On contributions to OSS, of course I don't want to discourage you!!!

But if you allow me, I would give a single piece of advice: Something you must absolutely keep in mind is that written communication is rife with misunderstanding. The only way to make inferences on intentions is through what is written.

For example, from what is written in the original post, in all likelihood it looks like you were someone who had seen a blog, found it interesting, and then opened an issue. So, from my perspective, what I see is someone who took 5min to write an issue which gives me over 2h of work (well above 3 now...). Because to do it well, I would need to go through all the material, find out exactly what you had in mind, implement it, motivate my choices of implementation, etc.

Further, how could I possibly know that you had run the code and found the error message inadequate? When the critique in the blog was about the possibility to make mistakes without noticing it... now an error, which puts the problem front and center, isn't enough? The only inference I could draw was that you didn't even try on the software. Here I was wrong, but that was the best inference from the information I had.

Alternative original post

Here is an example of an alternative writing of the original post:

Hello, I have seen some authors argue about how to report model misspecification in the context of two way fixed-effects models (see, e.g. here and there). Differently from the original critique, which was about the possibility to obtain wrong results without noticing, fixest does report an error. However, it seems to me that error/warnings could be more informative.

In the context of TWFE, take the example of an estimation where the variable of interest, say x, is perfectly explained by the individual and time fixed-effects.

If I estimate the model in fixest the variable gets removed and I obtain an error message:

# remotes::install_github("saudiwin/panelsim")
require(panelsim)
gen_data = tw_data(N = 50, T = 50, case.eff.mean = 1, cross.eff.mean = -3,
                   cross.eff.sd = 0, case.eff.sd = 0, noise.sd=.25)

feols(y ~ x | case + time, gen_data$data)
#> Error: in feols(y ~ x | case + time, gen_data$data): 
#> The only variable 'x' is collinear with the fixed effects.
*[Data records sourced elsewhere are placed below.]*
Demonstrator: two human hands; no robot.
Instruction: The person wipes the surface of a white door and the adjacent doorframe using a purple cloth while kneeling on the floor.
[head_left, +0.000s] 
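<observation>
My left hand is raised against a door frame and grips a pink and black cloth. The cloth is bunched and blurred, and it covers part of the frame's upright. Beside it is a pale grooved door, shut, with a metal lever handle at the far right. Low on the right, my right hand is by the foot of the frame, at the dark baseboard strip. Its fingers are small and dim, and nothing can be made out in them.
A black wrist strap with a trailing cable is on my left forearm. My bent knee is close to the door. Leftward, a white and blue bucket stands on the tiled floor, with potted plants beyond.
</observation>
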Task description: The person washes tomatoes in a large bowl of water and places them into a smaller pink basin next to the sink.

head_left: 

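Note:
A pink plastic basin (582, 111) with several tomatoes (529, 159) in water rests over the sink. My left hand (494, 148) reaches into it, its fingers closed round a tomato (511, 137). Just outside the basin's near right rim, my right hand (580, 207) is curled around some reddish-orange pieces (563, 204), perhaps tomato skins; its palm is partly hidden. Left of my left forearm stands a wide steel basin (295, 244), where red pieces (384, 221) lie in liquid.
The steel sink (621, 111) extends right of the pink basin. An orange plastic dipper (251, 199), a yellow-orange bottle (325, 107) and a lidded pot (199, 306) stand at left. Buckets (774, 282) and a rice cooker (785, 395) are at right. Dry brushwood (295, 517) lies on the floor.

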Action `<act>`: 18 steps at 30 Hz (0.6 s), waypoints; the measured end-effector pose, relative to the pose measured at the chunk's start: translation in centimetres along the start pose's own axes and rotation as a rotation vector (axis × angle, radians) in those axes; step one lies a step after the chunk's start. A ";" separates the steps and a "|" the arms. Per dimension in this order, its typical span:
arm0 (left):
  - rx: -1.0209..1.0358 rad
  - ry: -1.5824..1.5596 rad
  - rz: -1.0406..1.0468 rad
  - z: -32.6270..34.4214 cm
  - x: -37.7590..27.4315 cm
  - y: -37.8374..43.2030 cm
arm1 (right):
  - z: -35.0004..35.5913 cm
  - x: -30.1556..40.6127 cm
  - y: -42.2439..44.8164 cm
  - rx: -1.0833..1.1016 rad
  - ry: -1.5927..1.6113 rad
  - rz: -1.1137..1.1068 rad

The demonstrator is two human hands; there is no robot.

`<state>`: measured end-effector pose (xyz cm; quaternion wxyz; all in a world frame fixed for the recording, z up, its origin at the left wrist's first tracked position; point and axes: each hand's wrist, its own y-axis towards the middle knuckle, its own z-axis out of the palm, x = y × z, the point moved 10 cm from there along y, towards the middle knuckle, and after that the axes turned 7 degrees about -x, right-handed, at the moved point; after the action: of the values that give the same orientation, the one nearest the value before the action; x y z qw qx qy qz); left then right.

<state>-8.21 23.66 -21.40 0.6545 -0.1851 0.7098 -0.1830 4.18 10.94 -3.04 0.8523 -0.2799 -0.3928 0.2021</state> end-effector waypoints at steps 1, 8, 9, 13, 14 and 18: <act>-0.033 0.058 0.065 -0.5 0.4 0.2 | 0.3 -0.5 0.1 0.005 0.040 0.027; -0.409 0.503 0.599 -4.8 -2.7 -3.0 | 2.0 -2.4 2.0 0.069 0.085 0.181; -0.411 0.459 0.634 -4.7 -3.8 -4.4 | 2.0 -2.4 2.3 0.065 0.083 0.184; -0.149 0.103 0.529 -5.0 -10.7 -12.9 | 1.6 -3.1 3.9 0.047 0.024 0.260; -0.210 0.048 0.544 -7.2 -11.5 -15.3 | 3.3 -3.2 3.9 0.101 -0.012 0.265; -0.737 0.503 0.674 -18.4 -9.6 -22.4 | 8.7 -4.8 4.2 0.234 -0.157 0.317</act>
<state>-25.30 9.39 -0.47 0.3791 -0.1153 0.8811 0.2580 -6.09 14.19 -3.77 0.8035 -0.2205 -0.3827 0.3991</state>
In
#> such circumstances, the estimation is void.

I think that this message might not be clear enough, what about: "place your message here"

What do you think, are there any drawbacks to it?

Back on the original post

To be honest I don't see the problem with the error message.

PS: Note that collinearity and rank deficiency is one and the same thing, so I don't understand your point 2. There may be different vocabularies...

grantmcdermott commented 4 months ago

Against my better judgement, I feel compelled to weigh in here as a third party to this conversation...

@CetiAlphaFive sorry that you felt put out and I hope it doesn't put you off asking questions and contributing to the community in the future. That would be a bad outcome for all parties. At the same time I genuinely don't think @lrberge was being unfair in his response, especially when you consider the time investment taken to respond to these sorts of outside complaints. (It's hard to gauge the time burden until you've maintained a large/complex OSS project.) Personally, I read any ornery tone in Laurent's initial reply as being directed at the original post and, frankly, that's fair game given the aggressiveness of the post in question.

Two more points:

CetiAlphaFive commented 4 months ago

To close the loop here, I certainly regret that you were offended and for causing such a kerfuffle. This was not my intention with the original post. I'm also sorry you spent so much time on the reply. I'm not entirely sure what I could've done about that but nonetheless. If it had turned out you agreed that this issue should be addressed I suspect you would not feel the time would have been a waste, but maybe I'm wrong. I'm also happy to stipulate I could've included more information in the initial issue.

I was put out by the reply because I submitted the issue in earnest. Of course you have every right to react however you want to the blog/paper. I'm not the author, however, I think your indignation might be more rightly directed at him/them. But whatever, it's water under the bridge.

On the substantive issue, I agree the aggressiveness of the blog (i.e., blaming the software not the modeler) isn't helpful. But I'm less convinced as a general matter that packages can't be useful in highlighting specification issues. For example, grf has loads of specification/id related error messages that seem blandly helpful. Obviously the software can't always bail users out, but sometimes it can. In this specific case, I'm going to resist the temptation to reopen the can of worms. If you want to pursue this further, the proofs on 16-17 of the article go further into it (tldr the issue in their view is that the multicollinearity checks can actually mask fixed or near fixed within-case + within-time slopes).

Anyway, thanks for the replies.